Central to this strategy is the promotion of multi-purpose dam projects as transformative infrastructure. These dams provide water for domestic consumption, agriculture, and hydropower, while generating revenue streams to sustain operations. By pooling multiple uses within a single project, multi-purpose dams maximize efficiency, strengthen regional water management, and create opportunities for private sector engagement alongside public investment.
Several ongoing projects exemplify this approach. The Thwake Dam in Kenya, co-financed by the Kenyan government and the African Development Bank Group, will supply drinking water to 1.3 million people, provide 20 MW of hydropower, and irrigate 40,000 hectares of farmland. Similarly, Rwanda’s Muvumba Multipurpose Water Resources Development Program will deliver daily drinking water, support irrigation and hydropower, strengthen climate resilience, and benefit approximately 800,000 people. These projects illustrate how integrated planning can simultaneously advance food security, energy access, and ecological protection.
In Burundi, the Rusumo Falls hydropower project has stabilized electricity supply in Gitega, enabling critical services such as neonatal care to function reliably. Funded by the African Development Bank Group alongside the World Bank and EU, this project demonstrates the tangible health, social, and economic impacts that reliable water and energy infrastructure can deliver.
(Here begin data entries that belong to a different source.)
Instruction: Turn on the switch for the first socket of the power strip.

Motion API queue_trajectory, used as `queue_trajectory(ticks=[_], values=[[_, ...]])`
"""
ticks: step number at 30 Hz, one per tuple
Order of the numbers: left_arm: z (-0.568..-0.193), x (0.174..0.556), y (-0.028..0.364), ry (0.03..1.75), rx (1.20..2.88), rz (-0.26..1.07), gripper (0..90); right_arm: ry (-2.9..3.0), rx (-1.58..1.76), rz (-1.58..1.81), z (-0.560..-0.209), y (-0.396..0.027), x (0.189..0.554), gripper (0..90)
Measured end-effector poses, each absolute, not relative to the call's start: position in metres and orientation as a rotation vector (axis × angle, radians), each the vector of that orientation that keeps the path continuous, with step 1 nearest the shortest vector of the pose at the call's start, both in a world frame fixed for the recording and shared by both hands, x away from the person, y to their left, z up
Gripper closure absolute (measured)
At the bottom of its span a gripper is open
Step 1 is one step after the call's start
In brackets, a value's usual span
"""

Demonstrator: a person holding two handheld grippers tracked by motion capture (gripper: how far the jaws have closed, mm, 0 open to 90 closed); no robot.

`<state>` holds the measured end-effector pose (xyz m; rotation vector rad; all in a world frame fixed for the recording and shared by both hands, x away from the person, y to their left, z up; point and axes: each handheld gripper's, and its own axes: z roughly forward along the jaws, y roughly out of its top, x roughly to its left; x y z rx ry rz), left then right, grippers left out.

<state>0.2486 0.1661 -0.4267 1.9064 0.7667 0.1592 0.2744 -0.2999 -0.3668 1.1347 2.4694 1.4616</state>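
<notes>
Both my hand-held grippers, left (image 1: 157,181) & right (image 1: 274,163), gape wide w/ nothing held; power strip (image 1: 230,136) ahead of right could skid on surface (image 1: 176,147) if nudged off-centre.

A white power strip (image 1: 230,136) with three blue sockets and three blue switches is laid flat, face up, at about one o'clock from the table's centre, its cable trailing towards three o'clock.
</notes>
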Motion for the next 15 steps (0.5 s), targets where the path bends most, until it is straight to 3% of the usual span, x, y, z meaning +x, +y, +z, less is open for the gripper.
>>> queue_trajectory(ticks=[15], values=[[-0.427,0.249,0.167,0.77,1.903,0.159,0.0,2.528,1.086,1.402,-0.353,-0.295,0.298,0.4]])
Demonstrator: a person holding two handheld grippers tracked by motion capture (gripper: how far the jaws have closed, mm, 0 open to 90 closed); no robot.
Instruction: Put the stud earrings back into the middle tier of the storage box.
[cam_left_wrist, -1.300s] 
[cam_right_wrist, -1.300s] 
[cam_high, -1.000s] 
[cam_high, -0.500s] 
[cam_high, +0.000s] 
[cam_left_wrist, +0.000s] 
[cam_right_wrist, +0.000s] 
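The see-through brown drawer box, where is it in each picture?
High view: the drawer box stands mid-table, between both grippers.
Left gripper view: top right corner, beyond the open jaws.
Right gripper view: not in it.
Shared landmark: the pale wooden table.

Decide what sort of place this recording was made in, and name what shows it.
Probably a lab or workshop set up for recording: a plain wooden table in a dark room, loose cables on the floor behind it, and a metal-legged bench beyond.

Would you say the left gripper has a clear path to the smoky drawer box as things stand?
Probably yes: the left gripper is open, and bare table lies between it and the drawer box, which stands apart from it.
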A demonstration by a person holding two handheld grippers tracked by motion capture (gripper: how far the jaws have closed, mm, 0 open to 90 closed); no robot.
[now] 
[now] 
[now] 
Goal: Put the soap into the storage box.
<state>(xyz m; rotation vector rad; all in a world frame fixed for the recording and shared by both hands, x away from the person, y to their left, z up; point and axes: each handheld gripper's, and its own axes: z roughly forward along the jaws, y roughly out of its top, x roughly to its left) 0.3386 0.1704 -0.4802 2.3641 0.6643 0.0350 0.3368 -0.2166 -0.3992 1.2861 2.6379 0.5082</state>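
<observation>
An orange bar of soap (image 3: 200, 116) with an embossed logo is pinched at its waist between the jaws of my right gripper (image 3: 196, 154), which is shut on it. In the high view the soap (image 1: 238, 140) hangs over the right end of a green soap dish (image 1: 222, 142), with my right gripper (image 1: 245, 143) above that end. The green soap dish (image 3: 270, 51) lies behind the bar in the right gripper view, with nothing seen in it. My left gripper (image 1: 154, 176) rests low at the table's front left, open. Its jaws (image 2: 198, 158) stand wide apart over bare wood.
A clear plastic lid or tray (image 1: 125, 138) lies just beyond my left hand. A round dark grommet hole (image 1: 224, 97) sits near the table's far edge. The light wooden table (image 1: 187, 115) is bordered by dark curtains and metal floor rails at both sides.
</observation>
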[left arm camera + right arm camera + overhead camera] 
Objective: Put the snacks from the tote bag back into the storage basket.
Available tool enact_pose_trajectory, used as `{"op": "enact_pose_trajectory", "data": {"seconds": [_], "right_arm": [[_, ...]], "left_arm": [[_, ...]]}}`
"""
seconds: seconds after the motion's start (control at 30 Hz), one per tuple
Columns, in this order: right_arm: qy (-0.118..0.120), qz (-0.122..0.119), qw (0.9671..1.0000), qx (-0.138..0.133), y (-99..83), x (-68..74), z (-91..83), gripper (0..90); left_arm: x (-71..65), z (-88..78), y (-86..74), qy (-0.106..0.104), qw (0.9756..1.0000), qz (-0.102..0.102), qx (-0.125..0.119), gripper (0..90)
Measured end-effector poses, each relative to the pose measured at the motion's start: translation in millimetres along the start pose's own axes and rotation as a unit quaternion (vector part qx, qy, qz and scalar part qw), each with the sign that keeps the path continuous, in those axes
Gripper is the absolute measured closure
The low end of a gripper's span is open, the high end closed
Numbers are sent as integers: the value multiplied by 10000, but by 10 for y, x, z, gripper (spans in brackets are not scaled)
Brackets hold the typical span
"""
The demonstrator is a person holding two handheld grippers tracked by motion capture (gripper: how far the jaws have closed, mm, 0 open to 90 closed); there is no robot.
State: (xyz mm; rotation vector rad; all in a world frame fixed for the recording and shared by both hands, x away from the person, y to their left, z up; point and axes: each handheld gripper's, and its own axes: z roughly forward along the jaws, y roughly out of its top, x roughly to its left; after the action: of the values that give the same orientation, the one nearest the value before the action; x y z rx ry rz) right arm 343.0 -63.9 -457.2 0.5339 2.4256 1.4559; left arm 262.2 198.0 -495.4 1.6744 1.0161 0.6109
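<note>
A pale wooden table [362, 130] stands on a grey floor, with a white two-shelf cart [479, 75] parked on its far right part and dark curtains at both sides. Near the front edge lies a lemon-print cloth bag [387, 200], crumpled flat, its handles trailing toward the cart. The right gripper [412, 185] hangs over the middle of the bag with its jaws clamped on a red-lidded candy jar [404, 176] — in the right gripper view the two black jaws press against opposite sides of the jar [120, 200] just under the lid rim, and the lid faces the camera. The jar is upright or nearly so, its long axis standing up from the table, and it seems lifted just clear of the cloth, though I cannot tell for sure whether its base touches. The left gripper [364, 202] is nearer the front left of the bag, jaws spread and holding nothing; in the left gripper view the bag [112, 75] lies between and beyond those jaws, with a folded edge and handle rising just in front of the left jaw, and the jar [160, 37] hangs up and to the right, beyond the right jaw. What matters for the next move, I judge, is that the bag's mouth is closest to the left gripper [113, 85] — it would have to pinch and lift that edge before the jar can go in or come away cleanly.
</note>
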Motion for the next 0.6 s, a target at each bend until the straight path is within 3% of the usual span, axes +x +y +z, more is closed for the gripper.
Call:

To expand these benefits, the Bank Group is introducing innovative financing solutions, including green and sustainable development bonds and blended finance, leveraging its AAA credit rating to attract private capital into Africa’s water sector. With rising populations, growing ecological pressures, and pressing infrastructure needs, multi-purpose dams and strategic investments are positioned as foundational tools for a water-secure, resilient, and prosperous Africa.